= Women's police station =

Police station specializing in handling crimes with female victims

Women's police stations (WPS; also units or offices) (Comisaría de la Mujer, Delegacia da mulher) are police stations specializing in handling crimes with female victims. The "women's police station" concept was first introduced in the Kozhikode District of Kerala, India on 27 October 1973. In 1985, a similar concept was introduced in São Paulo, Brazil; this station processed over 2,000 reports in its first six months of operations. Similar stations have also been established by police in Africa.

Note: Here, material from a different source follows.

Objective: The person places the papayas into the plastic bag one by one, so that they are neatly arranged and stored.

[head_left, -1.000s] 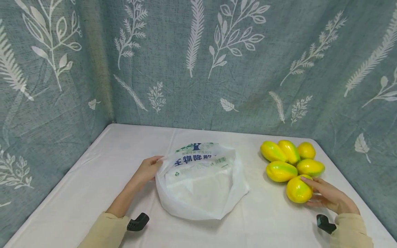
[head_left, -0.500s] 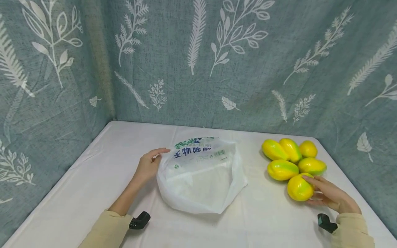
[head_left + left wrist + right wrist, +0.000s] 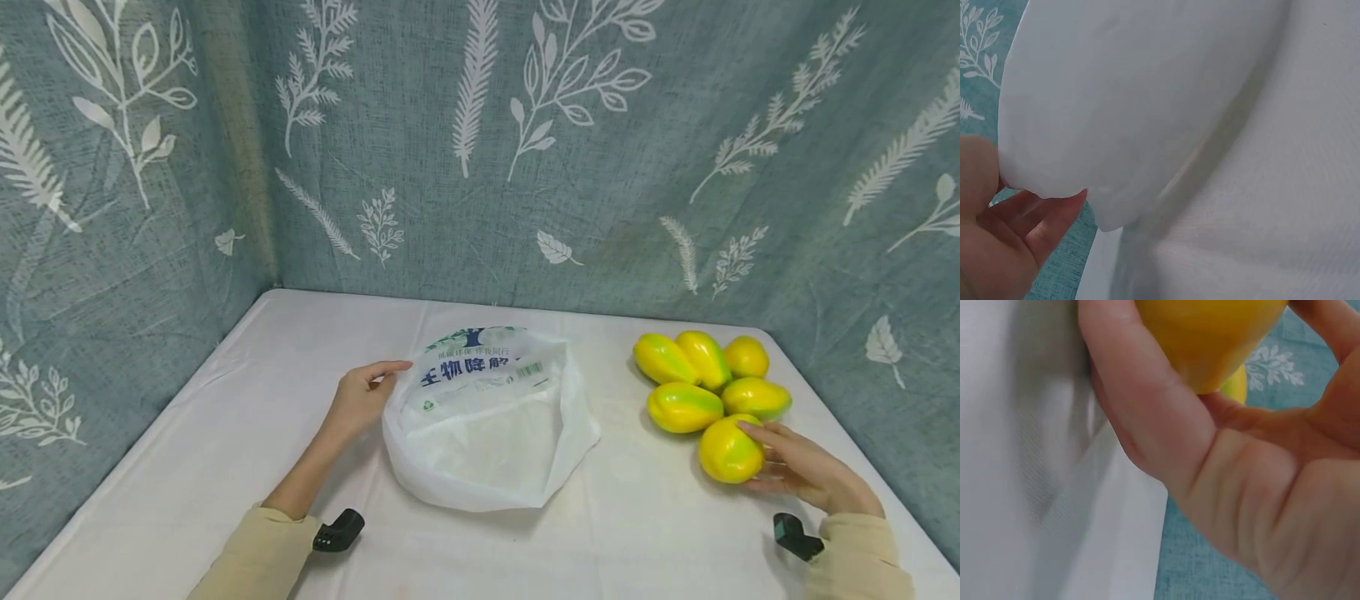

Officers at these stations are only allowed to respond to certain crimes, such as psychological violence, domestic violence, family violence, as well as specific types of threats and sexual violence. Some units offer financial help, counseling, and medical care for women who are having trouble.

== Aim ==
Women's police stations are located in mostly Latin American countries where rates of rape and violence against women are high. In 2022, over 4,050 women were recorded victims of femicide across 26 countries and territories in Latin America and the Caribbean. That year, Brazil recorded 699 femicides; however, researchers found that in areas with women's police stations, the homicide rate for women aged 15 to 24 decreased by 50%, and by 17% for women overall. However, some women in Latin America do not even know about their rights to accessing these stations; in Brazil, a majority of surveyed women had received training or information about their rights at least once from various sources, with 54% reporting access to such resources. This compares to 42% in Nicaragua, 34% in Peru, and 23% in Ecuador.

== Results ==
Women's police stations have greatly expanded since 1985. As of 2010, Brazil had the most WPS, with 475, followed by 34 in Ecuador, 59 in Nicaragua, and 27 in Peru. Women's police stations have played a critical role in broadening victims' citizenship rights by providing a platform to report violence, which was once overlooked and viewed as a private matter. In São Paulo, these stations registered 310,058 cases of violence against women in 2000 alone. Language barriers and the inability to get to a station is still a problem. Women's police stations are located in more populated areas making it hard for women in rural areas to get to them, and women who do not speak the same language as the policewomen can not communicate effectively.

Over 80% of Brazilians consider WPS the most effective government policy to address domestic violence while more than 50% of citizens in cities with WPS can identify their locations. However, the effectiveness of WPS is heavily contingent on perceptions of police legitimacy to encourage reporting. Empirical evidence suggests that WPS in Brazil can produce positive effects on perceptions of trust in police for both men and women, contributing to better evaluations of police effectiveness. There is also evidence on the positive effect of WPS in men's attitudes condemning violence against women in municipalities in Brazil with the specialized services.